Exercise directions →
Please print the listing that follows word for word, but skip any pictures it holds.

Material provided →
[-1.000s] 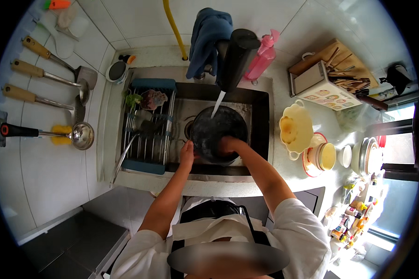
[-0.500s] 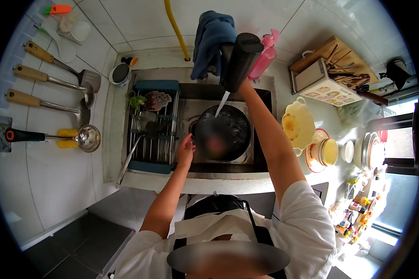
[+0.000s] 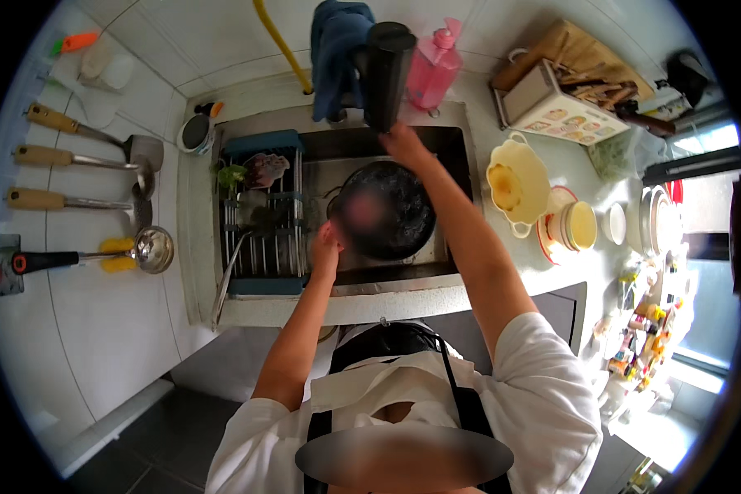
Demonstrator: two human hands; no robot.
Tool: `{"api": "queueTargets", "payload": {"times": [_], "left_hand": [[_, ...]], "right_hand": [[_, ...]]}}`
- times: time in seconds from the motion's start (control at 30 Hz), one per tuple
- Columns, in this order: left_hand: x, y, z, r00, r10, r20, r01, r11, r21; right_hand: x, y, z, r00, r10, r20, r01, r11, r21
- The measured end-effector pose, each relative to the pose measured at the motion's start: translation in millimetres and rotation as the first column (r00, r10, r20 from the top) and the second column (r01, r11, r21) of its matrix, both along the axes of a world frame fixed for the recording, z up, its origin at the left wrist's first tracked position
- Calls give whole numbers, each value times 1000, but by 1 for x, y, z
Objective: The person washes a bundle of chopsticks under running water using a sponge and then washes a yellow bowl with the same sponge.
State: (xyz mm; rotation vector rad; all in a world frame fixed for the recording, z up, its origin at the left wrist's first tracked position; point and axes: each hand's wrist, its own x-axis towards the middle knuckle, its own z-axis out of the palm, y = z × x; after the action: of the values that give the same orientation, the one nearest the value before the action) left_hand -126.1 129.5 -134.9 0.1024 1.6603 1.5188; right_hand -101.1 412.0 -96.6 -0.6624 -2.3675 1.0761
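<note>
A dark round pan (image 3: 413, 216) with water in it stands in the metal sink (image 3: 445, 267); a blurred patch hides its left part. At the pan's near-left rim is my left hand (image 3: 327, 247), its fingers curled together against the edge. My right hand (image 3: 405, 146) reaches across the sink to the lower end of the black tap (image 3: 389, 74). Its fingertips are partly hidden there, so their grip does not show. No water stream is visible below the tap. Left of the pan, a dish rack (image 3: 263, 284) holds green leaves (image 3: 229, 176) and a small reddish dish (image 3: 266, 170).
A blue cloth (image 3: 337, 58) hangs by the tap, beside a pink pump bottle (image 3: 434, 70). On the right counter are a yellow scalloped bowl (image 3: 528, 169), a yellow cup (image 3: 583, 226) and a utensil holder (image 3: 552, 107). A ladle (image 3: 153, 249) and spatulas hang on the left wall.
The water stream from the tap no longer shows. My right hand has come away from behind the tap to its lower end. The view has shifted a little.
</note>
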Motion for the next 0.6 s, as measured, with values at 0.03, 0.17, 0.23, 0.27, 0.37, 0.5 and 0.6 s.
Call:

Answer to the exercise →
[-1.000s] 
[-0.500s] 
[+0.000s] 
Demonstrator: two human hands; no robot.
Tool: `{"api": "queueTargets", "payload": {"times": [_], "left_hand": [[_, ...]], "right_hand": [[_, ...]]}}`
- times: time in seconds from the motion's start (control at 30 Hz), one per tuple
- Columns, in this order: left_hand: x, y, z, r00, r10, r20, r01, r11, r21; right_hand: x, y, z, r00, r10, r20, r01, r11, r21
- The measured end-effector pose, each relative to the pose measured at the motion's start: translation in millimetres and rotation as the first column (r00, r10, r20 from the top) and the second column (r01, r11, r21) of its matrix, both along the axes of a world frame fixed for the recording, z up, its origin at the left wrist's first tracked position
- Calls give whole numbers, each value times 1000, but by 1 for x, y, z
Objective: The person washes a bundle of chopsticks under running water using a sponge and then washes a yellow bowl with the same sponge.
State: (xyz mm; rotation vector rad; all in a world frame fixed for the recording, z up, its origin at the left wrist's first tracked position; point and axes: each hand's wrist, its own x-axis towards the middle knuckle, its own z-axis out of the palm, y = z × x; after the action: of the values that give the same orientation, the one nearest the value before the action) left_hand -126.1 129.5 -134.9 0.1024 1.6603 1.5188; right_hand -101.1 412.0 -96.6 -0.6624 -2.3675 1.0761
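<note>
A dark round pan (image 3: 413, 216) with water in it stands in the metal sink (image 3: 445, 267); a blurred patch hides its left part. At the pan's near-left rim is my left hand (image 3: 327, 247), its fingers curled together against the edge. My right hand (image 3: 405, 146) reaches across the sink to the lower end of the black tap (image 3: 389, 74). Its fingertips are partly hidden there, so their grip does not show. No water stream is visible below the tap. Left of the pan, a dish rack (image 3: 263, 284) holds green leaves (image 3: 229, 176) and a small reddish dish (image 3: 266, 170).
A blue cloth (image 3: 337, 58) hangs by the tap, beside a pink pump bottle (image 3: 434, 70). On the right counter are a yellow scalloped bowl (image 3: 528, 169), a yellow cup (image 3: 583, 226) and a utensil holder (image 3: 552, 107). A ladle (image 3: 153, 249) and spatulas hang on the left wall.
The water stream from the tap no longer shows. My right hand has come away from behind the tap to its lower end. The view has shifted a little.
</note>
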Motion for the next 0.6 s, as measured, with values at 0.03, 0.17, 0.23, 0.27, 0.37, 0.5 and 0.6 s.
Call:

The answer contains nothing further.